The k-means (Lloyd) algorithm, an intuitive way to explore the structure of a data set, is a work horse in the data mining world. The idea is to view the observations in an N variable data set as a region in N dimensional space and to see if the points form themselves into clusters according to some method of measuring distance. To apply the k-means algorithm one takes a guess at the number of clusters (i.e. select a value for k) and picks k points (maybe randomly) to be the initial center of the clusters. The algorithm then proceeds by iterating through two steps:

- Assign each point to the cluster to which it is closest
- Use the points in a cluster at the m
^{th} step to compute the new center of the cluster for the (m +1)^{th} step

Eventually, the algorithm will settle on k final clusters and terminate. Figure 1 shows an example of k-means clustering on an artificial 2-dimensional data set. The data come from two different normal distributions, one centered at (0,0) and the other at (1,1). The large circles are show the points within

Figure 1: k-means on artificial data

one standard deviation of the true means. The smaller colored circles are the calculated centers of the clusters. For this artificial example, the two clusters do a pretty good job of describing the data. However, for real data the situation will generally not be so clear cut.

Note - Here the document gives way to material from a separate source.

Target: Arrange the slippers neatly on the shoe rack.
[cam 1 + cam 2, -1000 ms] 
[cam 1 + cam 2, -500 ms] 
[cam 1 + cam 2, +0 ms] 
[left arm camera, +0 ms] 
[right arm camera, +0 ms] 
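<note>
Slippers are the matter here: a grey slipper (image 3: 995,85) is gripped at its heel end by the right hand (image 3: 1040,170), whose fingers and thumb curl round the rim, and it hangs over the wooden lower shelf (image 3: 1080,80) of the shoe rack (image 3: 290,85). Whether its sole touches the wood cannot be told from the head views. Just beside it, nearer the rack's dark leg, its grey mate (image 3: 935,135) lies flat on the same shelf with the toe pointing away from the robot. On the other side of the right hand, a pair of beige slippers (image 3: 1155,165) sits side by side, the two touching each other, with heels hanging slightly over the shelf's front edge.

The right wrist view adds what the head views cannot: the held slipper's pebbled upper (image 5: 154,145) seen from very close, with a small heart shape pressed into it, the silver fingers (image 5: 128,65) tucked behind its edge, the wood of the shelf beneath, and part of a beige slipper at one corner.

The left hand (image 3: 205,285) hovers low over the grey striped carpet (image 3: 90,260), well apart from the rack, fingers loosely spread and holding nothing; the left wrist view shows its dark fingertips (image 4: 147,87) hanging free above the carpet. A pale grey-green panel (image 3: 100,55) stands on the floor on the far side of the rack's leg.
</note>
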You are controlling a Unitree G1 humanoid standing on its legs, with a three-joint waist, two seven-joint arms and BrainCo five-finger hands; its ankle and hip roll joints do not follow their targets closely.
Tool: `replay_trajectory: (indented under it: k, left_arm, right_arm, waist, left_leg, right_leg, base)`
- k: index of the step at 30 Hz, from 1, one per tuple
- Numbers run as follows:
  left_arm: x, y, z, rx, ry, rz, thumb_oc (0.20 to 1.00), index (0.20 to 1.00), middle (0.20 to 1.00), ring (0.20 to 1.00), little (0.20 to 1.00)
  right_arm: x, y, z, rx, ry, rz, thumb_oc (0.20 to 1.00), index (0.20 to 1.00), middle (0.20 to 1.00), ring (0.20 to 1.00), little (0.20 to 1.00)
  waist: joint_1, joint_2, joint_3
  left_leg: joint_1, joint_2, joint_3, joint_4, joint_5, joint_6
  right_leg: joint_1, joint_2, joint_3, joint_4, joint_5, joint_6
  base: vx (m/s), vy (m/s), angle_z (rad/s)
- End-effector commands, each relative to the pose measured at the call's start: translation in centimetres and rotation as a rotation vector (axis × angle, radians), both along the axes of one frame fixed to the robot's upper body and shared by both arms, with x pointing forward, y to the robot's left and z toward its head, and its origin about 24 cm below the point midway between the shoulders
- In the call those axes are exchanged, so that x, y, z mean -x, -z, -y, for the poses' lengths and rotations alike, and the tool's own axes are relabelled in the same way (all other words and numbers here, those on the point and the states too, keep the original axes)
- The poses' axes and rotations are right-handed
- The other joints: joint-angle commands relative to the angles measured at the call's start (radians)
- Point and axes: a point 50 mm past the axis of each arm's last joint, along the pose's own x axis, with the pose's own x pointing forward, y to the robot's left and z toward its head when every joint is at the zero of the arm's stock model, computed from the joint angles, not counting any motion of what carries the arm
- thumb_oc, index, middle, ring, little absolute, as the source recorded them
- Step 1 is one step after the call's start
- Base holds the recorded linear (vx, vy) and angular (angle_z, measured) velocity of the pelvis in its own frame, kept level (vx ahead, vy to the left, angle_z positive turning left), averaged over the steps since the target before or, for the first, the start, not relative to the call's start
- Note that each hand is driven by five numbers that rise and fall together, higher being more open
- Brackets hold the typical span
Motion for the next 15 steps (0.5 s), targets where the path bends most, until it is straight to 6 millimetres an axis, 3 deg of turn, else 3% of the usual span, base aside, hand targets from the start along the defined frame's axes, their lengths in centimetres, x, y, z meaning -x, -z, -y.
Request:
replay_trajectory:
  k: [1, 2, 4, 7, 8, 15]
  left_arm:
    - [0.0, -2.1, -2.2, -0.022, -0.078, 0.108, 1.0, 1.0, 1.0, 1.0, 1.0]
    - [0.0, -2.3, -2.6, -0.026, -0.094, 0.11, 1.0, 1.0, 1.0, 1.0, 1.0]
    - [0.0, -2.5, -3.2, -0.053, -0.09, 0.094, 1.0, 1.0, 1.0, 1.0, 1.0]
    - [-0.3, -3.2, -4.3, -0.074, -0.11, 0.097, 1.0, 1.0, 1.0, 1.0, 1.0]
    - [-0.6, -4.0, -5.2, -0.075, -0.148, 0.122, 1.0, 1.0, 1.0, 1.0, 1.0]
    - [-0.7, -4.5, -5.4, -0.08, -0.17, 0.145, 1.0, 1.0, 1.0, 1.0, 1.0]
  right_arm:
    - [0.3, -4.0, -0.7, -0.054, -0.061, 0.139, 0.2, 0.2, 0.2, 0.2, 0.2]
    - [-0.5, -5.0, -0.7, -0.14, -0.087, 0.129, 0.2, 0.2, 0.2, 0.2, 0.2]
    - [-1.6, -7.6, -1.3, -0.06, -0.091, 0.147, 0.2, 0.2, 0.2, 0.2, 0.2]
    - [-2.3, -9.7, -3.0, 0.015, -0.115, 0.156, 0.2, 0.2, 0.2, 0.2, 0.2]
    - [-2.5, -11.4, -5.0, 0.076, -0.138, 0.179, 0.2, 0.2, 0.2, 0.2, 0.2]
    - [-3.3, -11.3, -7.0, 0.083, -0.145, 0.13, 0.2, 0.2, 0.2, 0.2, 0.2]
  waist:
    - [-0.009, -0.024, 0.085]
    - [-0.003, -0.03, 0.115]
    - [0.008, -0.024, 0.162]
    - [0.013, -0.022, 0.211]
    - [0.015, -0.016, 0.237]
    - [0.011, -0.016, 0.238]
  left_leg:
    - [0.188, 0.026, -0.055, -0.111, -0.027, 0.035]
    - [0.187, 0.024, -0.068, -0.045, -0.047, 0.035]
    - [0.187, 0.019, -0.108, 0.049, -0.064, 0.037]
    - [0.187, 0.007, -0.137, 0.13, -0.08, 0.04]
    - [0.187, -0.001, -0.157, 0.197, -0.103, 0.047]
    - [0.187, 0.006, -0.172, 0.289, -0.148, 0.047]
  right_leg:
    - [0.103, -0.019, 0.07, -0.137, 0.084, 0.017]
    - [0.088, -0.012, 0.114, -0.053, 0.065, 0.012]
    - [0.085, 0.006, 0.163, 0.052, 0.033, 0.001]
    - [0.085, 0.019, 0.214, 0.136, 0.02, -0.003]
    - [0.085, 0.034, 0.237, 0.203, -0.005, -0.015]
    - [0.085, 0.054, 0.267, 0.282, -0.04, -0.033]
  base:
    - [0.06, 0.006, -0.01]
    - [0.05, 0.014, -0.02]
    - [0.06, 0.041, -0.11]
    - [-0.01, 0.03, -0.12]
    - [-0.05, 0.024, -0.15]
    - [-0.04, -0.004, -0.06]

There is no guarantee that clusters found will be globally optimal, and of course, since the choice of k was arbitrary, there is no reason to believe that the clusters really mean anything.

Using k-means to get real work done means running the algorithm lots of times. The R implementation of the k-means algorithm, kmeans in the stats package, is pretty fast. Running the example above on my pc (1.87 GHz Dell laptop with 8 GB of RAM) on 10,000,000 points took about 4.3 seconds. But what if you have a data set that won’t fit into memory?

For Revolution R Enterprise users this is no longer a problem. The RevoScaleR package in version 4.3 has a new k-means function, rxKmeans, implemented as an external memory algorithm that works on a chunk of data at a time. Since the k-means algorithm is “embarrassingly parallel”, rxKmeans reads chunks of data (rows / observations) at a time, and iterates the Lloyd algorithm on each chunk (in parallel if multiple processors are available). Once all of the chunks have been processed, the means are updated one last time to produce the final result. Figure 2 shows rxKmeans working on some real data, a slice of the 2000 5% IPUMS U.S. Census Data containing information on individuals from 20 to 65 years old in the states of Connecticut, Indiana and Washington. The data set contains slightly over 350,000 observations with six variables. The data shows income plotted against age and the four clusters found by the k-means algorithm are color coded.

Figure 2: rxKmeans analysis of Census Data

The first thing to notice about the data is that apparently nobody in the three states involved makes between $175,000 and $300,000. As you probably guessed, this is an artifact of how the data were coded. Values of income higher than $175,000 were recorded as state means: hence, the three green lines. The choice of 4 clusters appears to be reasonable and k-means provides some insight . The horizontal clusters indicate that people group together more by income than by age, and the black dots which mark the centers of the clusters confirm that people generally get wealthier as they age. It took about 0.4 seconds to run this example on my laptop.

Finally, just for fun, I ran the rxKmeans on the 123 million plus row airlines data set that I have described in a previous blog post looking for 2 clusters in a 7 dimensional space described by departure time, arrival time, air time, arrival delay, departure delay, taxi in time and taxi out time. I have no idea how to interpret the results, but the calculation ran in just under 6 minutes. My take away is that I ought to think about doing some serious k-means clustering on a really, really big data set.